Der 1950 geborene Kläger hatte am 07.07.1990 einen Unfall erlitten, bei dem er am rechten Arm verletzt wurde (Radiusköpfchenfraktur); mangels Versicherungsschutzes wurde der Unfall nicht als Arbeitsunfall anerkannt. Ein am 09.10.1991 erlittener Wegeunfall führte nicht zu einer rentenberechtigenden Minderung der Erwerbsfähigkeit. Ergebnis des sozialgerichtlichen Verfahrens war, dass es nur zu einer Prellung und Schürfung des rechten Ellenbogengelenks gekommen sei und die Beschwerden des Klägers nicht zweifelsfrei auf den Unfall vom 09.10.1991, sondern allenfalls auf den Unfall vom 07.07.1990 bezogen werden könnten (Urteile des Sozialgerichts Augsburg vom 23.09.1993, S 2 U 23/93, und des Bayer. Landessozialgericht vom 05.12.2000, L 3 U 303/93).
Nach Antragstellung im Januar 1994 war für die Behinderung "schmerzhafte Funktionseinschränkungen rechtes Ellenbogengelenk nach Radiusköpfchenresektion, Einschränkungen der Unterarmdrehbeweglichkeit, Kraftminderung rechte Hand" ein GdB von 30 festgestellt worden (Bescheid vom 03.08.1994).
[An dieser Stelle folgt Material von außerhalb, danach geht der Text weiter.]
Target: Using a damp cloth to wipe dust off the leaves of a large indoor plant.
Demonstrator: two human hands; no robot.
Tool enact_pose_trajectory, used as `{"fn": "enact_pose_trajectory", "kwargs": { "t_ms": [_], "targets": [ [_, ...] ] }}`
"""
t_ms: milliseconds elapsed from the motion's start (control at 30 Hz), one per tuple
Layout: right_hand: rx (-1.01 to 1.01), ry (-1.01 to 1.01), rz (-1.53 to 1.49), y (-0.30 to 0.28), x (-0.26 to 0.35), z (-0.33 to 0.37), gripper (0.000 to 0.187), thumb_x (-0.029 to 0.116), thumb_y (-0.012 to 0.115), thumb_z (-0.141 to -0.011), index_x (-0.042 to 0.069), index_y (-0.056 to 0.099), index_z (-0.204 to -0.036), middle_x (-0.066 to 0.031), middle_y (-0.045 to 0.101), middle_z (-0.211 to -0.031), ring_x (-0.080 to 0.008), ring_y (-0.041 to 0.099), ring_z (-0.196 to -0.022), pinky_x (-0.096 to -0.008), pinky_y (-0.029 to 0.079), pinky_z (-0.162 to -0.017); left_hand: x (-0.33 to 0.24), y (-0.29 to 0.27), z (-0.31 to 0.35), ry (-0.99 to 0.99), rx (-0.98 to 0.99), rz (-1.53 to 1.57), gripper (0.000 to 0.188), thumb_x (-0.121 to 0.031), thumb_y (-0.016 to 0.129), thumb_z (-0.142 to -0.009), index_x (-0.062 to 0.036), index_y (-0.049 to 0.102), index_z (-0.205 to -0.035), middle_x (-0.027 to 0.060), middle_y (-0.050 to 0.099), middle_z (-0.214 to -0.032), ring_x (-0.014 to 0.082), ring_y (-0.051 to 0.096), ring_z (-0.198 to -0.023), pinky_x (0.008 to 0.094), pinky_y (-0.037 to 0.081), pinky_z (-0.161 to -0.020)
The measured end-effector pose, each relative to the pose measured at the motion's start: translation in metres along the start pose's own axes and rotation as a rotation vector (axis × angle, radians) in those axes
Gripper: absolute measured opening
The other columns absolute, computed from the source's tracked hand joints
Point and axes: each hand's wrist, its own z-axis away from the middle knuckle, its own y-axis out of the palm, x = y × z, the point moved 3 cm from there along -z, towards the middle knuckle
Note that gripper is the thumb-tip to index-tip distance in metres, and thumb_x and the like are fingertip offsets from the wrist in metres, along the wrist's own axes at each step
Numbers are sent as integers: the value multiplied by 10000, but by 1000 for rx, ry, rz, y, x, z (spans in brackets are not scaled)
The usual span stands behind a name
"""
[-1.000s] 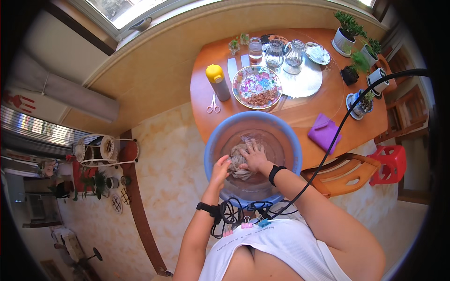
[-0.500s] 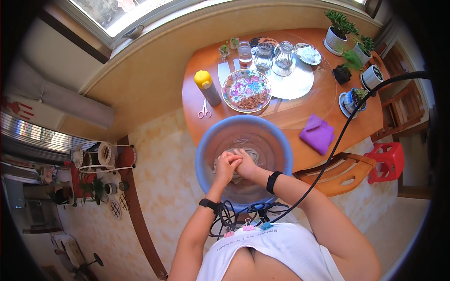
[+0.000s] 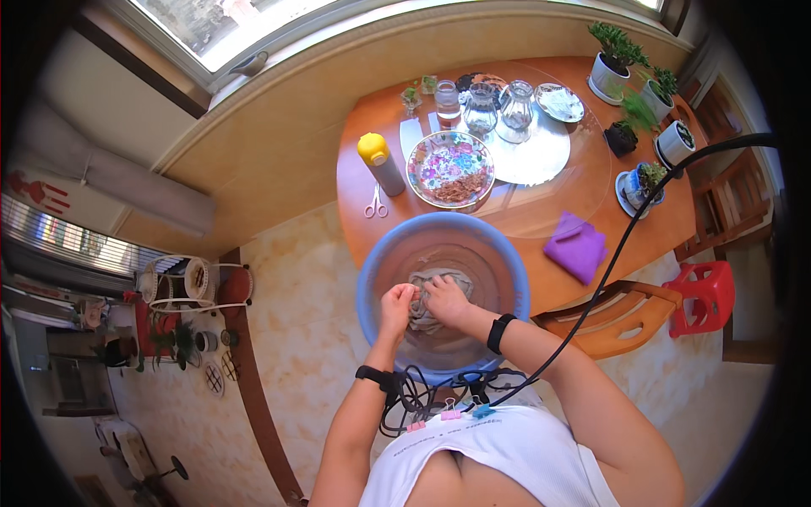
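Fingers (image 3: 432, 289) at crumpled, greyish cloth (image 3: 421, 318), folds bunched.

Bright window (image 3: 221, 27), tan wall (image 3: 296, 139), marbled floor (image 3: 291, 296)

Both hands are bare. Behind the left hand (image 3: 397, 306), a black band (image 3: 372, 374) circles the forearm, with a dark lump on the side facing the body's midline. Behind the right hand (image 3: 445, 300), at the wrist, sits another black band (image 3: 499, 332). Nearer the torso than either hand, thin black cables (image 3: 410, 390) tangle in loose loops, and a thicker black cable (image 3: 726, 146) sweeps past the right hand's outer side in a long curve. Below both hands is a white top (image 3: 524, 456) with a low curved neckline and small dark lettering. Along its edge closest to the hands are pink binder clips (image 3: 451, 415) and a blue-green clip (image 3: 483, 411).
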Motion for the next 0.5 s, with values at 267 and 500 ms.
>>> {"fn": "enact_pose_trajectory", "kwargs": {
  "t_ms": [267, 500],
  "targets": [
    [134, 629, -164, 0, -34, 8, 501, 247, 545, -707, 106, 387, -1161, -108, 436, -1051, -267, 398, -1003, -419, 349, -785, 16, -22, 2, -318, 46, 653, 208, -186, 422, -851, -66, 509, -998, 26, 557, -966, 130, 538, -825, 236, 407, -620],
    [528, 405, -138, 34, -29, 16, 321, 172, 507, -703, 108, 523, -1018, -130, 552, -948, -289, 554, -851, -403, 435, -707, 20, -21, -2, -312, 36, 668, 257, -193, 410, -856, -60, 492, -1060, 27, 541, -1005, 124, 529, -832, 238, 403, -625]
  ]
}}
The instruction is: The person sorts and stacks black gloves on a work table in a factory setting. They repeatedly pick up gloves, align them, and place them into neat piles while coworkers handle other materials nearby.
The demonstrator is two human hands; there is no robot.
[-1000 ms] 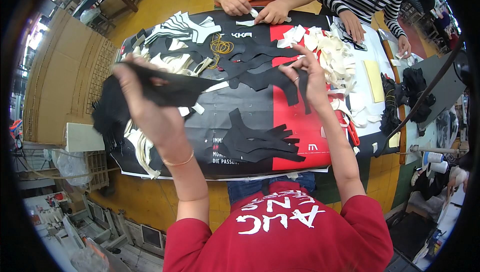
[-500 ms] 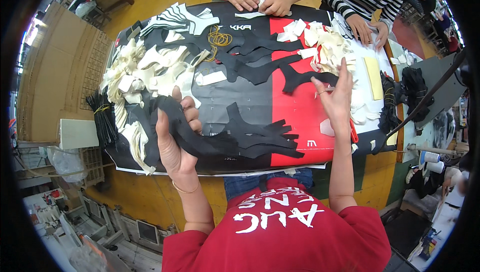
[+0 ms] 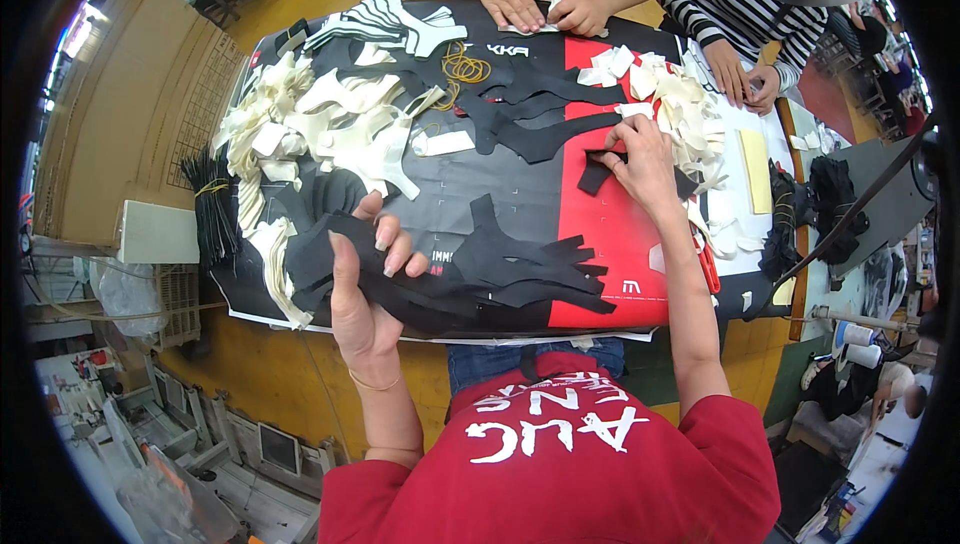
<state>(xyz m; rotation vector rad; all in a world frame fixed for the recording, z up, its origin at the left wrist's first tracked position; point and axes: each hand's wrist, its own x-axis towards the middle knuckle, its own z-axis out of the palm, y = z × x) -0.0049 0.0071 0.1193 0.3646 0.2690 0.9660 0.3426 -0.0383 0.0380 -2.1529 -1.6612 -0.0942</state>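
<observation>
My left hand is curled palm up near the table's front edge. Black cut fabric pieces pass between its thumb and fingers, their strips spreading right along the edge. Over the red part of the table my right hand grips a single black fabric piece, fingers bent down onto it; part of it is hidden under the hand. Just beyond, more black fabric pieces lie flat. Heaps of cream fabric pieces lie on both sides, a left heap and a right heap.
Yellow rubber bands and striped white pieces lie at the back. A tied black bundle is at the left edge, beside a cardboard box. Two co-workers' hands work across the table. A yellow strip lies right.
My right hand has come down from an open, raised pose onto the black fabric piece, lifting its left end. My left hand has lowered slightly with its black fabric pieces. The view has shifted a little.
</observation>
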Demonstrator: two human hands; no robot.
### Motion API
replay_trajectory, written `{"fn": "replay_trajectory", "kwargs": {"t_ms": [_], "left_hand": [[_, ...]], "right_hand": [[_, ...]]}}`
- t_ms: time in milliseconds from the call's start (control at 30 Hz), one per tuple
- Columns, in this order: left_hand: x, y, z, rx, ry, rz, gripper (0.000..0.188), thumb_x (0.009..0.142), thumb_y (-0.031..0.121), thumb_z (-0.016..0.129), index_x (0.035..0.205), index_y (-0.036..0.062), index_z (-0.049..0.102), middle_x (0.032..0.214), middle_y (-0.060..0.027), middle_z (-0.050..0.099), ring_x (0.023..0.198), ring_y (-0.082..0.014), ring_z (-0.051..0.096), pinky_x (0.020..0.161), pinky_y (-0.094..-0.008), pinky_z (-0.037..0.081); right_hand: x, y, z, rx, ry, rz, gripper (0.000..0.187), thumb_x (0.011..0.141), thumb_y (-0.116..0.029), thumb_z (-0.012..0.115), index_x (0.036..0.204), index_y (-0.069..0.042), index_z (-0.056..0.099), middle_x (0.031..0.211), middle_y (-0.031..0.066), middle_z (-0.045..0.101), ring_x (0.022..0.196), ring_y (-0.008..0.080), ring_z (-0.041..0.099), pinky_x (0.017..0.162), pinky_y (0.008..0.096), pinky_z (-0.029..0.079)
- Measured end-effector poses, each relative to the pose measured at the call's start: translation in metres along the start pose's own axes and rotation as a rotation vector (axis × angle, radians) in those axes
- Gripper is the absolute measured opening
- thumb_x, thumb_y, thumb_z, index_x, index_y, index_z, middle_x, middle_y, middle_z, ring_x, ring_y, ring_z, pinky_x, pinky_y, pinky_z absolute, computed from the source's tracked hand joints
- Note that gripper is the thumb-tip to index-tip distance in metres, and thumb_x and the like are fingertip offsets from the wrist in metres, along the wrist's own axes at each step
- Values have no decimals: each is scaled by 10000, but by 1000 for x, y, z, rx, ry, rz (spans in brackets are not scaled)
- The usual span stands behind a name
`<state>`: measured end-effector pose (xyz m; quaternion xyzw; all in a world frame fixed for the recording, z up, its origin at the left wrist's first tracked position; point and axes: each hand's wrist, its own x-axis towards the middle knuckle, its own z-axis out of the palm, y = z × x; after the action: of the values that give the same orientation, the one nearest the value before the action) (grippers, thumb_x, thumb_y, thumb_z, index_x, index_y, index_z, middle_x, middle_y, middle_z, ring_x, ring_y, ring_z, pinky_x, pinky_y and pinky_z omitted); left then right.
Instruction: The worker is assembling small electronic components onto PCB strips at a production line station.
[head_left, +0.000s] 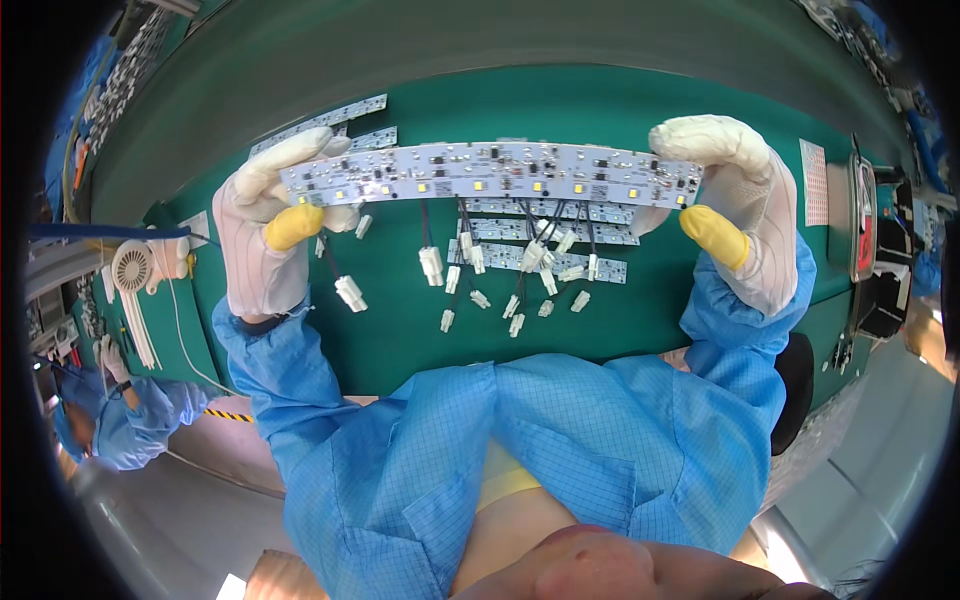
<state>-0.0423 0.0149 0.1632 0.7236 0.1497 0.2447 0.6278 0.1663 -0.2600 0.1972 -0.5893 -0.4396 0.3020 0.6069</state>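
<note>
A long white LED circuit board (510, 172) is held up level above the bench, one end in each gloved hand. My left hand (275, 205) pinches its left end, a yellow-covered thumb on the front face. At the right end my right hand (735, 205) grips likewise, thumb in front and fingers behind. Yellow LEDs and small dark parts dot the board. Below it hang dark wires with white plug connectors (430, 266). Further LED boards (590, 268) lie on the green mat beneath, partly hidden by wires and connectors. More boards (375, 139) lie behind my left hand.
A green mat (380, 350) covers the bench. At left stand a small white fan (132, 266) and a thin cable. To the right lie a printed sheet (813, 180) and a tray (862, 220) with a red item. A co-worker's blue sleeve (150, 425) shows at far left.
</note>
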Motion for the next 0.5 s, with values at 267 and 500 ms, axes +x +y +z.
{"fn": "replay_trajectory", "kwargs": {"t_ms": [267,500], "left_hand": [[-1,2,-2,-44,-69,19,504,717,246,795,1132,10,633,945,-110,695,794,-136,658,736,-268,522],[-3,10,0,-55,-69,-3,474,715,202,756,1130,9,633,878,-97,706,788,-125,652,739,-260,516]], "right_hand": [[-2,6,-1,-5,71,6,461,777,-207,720,1136,34,558,1107,143,572,814,247,657,747,340,525],[-1,10,-3,-7,49,-32,493,822,-263,705,1175,41,544,1112,161,584,865,248,657,750,322,525]]}}
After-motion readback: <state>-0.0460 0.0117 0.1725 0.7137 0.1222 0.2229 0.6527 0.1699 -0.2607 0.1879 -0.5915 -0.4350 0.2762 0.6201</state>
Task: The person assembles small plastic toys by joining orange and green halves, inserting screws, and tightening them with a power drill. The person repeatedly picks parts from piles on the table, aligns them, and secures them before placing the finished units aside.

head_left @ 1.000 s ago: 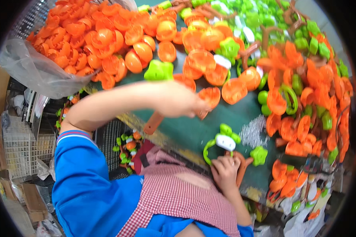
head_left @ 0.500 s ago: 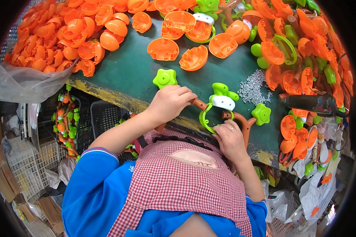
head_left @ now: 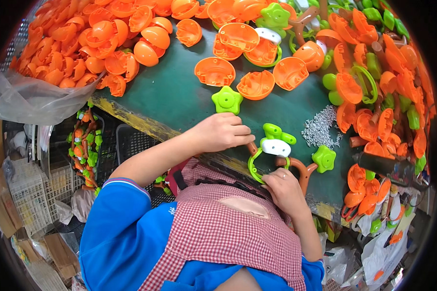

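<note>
While the left hand point(head_left: 223, 132) gripped a brown stick point(head_left: 251, 148) in curled fingers, its exposed end stood at the left side of a green ring point(head_left: 251, 167), near the front edge of the bench point(head_left: 155, 87); contact could not be confirmed. The right hand point(head_left: 282, 189) pinched the ring's near edge, left of a forked branch point(head_left: 304, 172). Judged risks: a weak pinch could let the ring twist, misaligning the stick; farther right, a stray knock could scatter the loose screws point(head_left: 320, 128).

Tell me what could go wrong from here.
The green ring at the right hand lies near the table's edge and might slip off. The loose silvery pile could scatter if bumped. The left hand may nudge the green star just beyond its knuckles.
</note>
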### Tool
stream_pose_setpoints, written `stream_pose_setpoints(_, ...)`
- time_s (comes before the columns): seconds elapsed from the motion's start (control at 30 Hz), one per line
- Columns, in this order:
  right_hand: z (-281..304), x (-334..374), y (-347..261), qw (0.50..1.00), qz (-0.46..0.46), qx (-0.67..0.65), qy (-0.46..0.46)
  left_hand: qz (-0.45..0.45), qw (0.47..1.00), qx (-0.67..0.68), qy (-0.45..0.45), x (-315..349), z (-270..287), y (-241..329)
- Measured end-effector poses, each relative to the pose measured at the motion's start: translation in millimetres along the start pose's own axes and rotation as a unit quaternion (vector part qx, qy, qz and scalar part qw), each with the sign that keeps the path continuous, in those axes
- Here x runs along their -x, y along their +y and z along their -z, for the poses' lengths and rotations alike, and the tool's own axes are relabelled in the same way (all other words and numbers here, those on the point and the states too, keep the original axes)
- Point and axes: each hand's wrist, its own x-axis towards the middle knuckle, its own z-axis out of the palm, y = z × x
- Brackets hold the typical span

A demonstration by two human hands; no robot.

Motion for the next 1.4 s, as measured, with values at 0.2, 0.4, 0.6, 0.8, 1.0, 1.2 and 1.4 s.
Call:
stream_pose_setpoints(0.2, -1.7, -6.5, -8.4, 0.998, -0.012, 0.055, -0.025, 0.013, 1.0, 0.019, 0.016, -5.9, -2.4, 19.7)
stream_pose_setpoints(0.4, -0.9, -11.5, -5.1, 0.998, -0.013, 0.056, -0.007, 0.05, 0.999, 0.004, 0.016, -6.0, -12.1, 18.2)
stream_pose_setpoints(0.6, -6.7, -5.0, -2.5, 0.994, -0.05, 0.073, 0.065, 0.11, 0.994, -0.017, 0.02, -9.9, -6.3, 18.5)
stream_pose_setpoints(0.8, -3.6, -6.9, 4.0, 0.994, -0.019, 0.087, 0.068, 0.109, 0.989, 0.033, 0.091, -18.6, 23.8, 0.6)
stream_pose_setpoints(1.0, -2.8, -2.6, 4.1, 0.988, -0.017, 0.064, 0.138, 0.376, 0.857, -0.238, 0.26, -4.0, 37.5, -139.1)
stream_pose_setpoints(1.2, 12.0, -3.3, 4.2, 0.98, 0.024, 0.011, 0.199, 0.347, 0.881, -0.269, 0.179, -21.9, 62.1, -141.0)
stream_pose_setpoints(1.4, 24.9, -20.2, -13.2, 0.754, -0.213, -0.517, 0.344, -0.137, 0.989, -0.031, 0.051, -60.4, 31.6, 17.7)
Aufgrund eines Neufeststellungsantrags vom 10.02.1998 wurde eine versorgungsärztliche Untersuchung durch den Chirurgen und Unfallchirurgen R. am 02.04.1998 durchgeführt: Die Beweglichkeitseinschränkung des rechten Ellbogengelenks sei bei fortgeschrittener schmerzhafter Arthrose einer Versteifung des Gelenks gleichzustellen und somit mit einem Einzel-GdB von 30 korrekt beurteilt. Die Hinweise auf ein elektrophysiologisch bislang nicht bewiesenes Carpaltunnel- bzw. Pronator-Teres-Syndrom würden ohne progrediente Muskelminderung den Einzel-GdB nicht erhöhen. Eine schwerwiegende depressive Störung, welche die Dauermedikation von Psychopharmaka oder eine ständige nervenärztliche Behandlung erfordere, liege nicht vor. Mit Änderungs-Bescheid vom 29.04.1998, bestätigt durch Widerspruchsbescheid vom 30.06.1998, wurde die weiterhin mit GdB 30 bewertete Behinderung wie folgt bezeichnet:
1. Schmerzhafte Funktionseinschränkungen rechtes Ellenbogengelenk nach Radiusköpfchenresektion, Einschränkungen der Unterarmdrehbeweglichkeit, Kraftminderung rechte Hand, Muskelminderung, Belastungseinschränkung des Schultergürtels; 2. psychovegetative Störungen.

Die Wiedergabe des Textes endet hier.